#### [WORK INSTRUCTIONS]
Below are lines of data; restate word for word those running from the line containing "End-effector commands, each" to the line containing "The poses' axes", inclusive, and no others.

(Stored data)
----
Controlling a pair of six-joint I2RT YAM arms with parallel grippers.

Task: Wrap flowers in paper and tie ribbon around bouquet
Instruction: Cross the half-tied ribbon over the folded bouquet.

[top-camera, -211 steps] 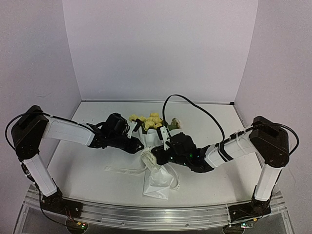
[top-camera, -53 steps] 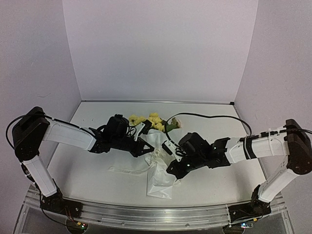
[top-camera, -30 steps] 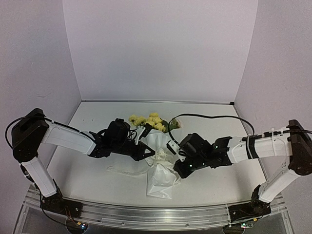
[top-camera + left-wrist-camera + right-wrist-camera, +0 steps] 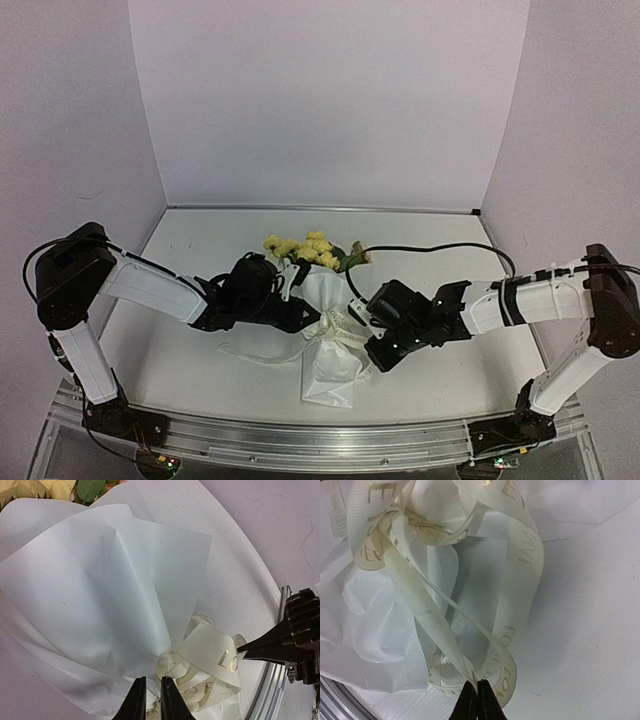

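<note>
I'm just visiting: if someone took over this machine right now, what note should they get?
Left gripper: jaws slightly apart by the ribbon knot, grip unclear.
Right gripper: shut on a ribbon loop.
Flowers lie wrapped in paper between both grippers.
Done: wrapping, ribbon knotted round the waist.
To do: probably pull the ribbon tight, then let go.

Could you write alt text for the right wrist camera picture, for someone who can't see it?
The right gripper, its black tips shut, pinches a cream ribbon with gold lettering. The ribbon loops up to a knot around crumpled white paper, with a white table beneath.
</note>
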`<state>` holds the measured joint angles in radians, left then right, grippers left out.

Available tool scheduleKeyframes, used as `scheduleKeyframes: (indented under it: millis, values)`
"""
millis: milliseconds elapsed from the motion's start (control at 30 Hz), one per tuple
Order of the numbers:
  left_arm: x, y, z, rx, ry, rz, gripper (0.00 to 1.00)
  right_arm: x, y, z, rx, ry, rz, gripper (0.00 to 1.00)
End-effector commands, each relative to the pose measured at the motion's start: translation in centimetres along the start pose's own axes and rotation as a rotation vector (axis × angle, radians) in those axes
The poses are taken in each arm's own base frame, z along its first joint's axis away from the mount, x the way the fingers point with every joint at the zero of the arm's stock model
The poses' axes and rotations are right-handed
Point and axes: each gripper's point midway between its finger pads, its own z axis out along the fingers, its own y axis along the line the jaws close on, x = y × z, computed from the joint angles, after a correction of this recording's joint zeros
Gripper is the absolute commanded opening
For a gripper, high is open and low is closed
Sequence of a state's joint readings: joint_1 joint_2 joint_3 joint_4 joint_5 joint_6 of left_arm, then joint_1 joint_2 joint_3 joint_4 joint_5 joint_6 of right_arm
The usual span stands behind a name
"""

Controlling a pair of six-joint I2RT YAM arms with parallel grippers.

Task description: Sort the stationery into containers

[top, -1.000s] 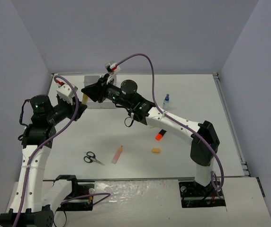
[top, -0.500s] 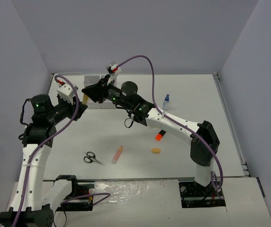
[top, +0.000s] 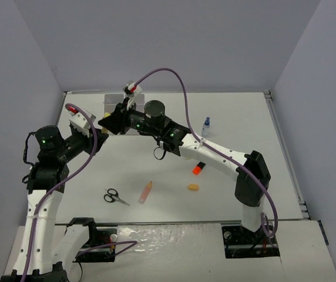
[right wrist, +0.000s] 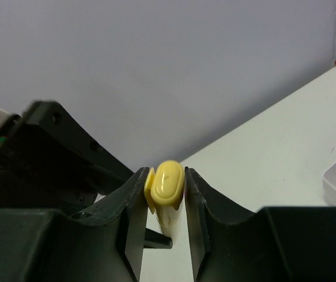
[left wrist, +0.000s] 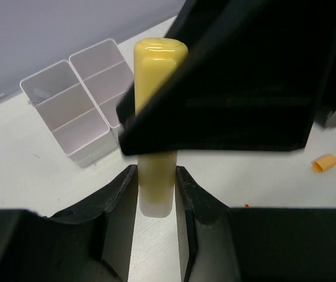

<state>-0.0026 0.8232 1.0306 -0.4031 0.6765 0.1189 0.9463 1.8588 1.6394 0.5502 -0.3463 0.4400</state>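
Both claws grip the same yellow marker [left wrist: 156, 179]. The left claw [left wrist: 156, 174] is closed narrowly on its pale lower end, with a finger pressed to each side. The right claw [right wrist: 165, 178] is pinched on the rounded yellow cap end, and its black body crosses in front of the marker's middle in the left wrist view. The marker sits between the two claws toward the far left corner of the surface [top: 244, 117], near the containers [left wrist: 77, 114], whose white compartments stand open-topped at the far edge. Elsewhere on the surface lie the scissors [top: 116, 196] and a pink pen [top: 145, 192] toward the near edge, an orange marker [top: 198, 169] and a small yellow eraser [top: 193, 187] nearer the middle, and a blue-capped bottle [top: 205, 125] standing upright further back.
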Motion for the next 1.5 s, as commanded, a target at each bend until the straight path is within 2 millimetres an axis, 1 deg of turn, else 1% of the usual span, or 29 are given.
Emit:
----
#### [SOLUTION TO THIS EXERCISE]
End-effector commands, each relative to the pose measured at the motion's start: translation in centimetres along the start pose's own axes and rotation as a rotation vector (axis × angle, radians) in those axes
The poses are taken in each arm's own base frame, z along its first joint's axis away from the mount, x the way the fingers point with every joint at the zero of the arm's stock model
The poses' axes and rotations are right-handed

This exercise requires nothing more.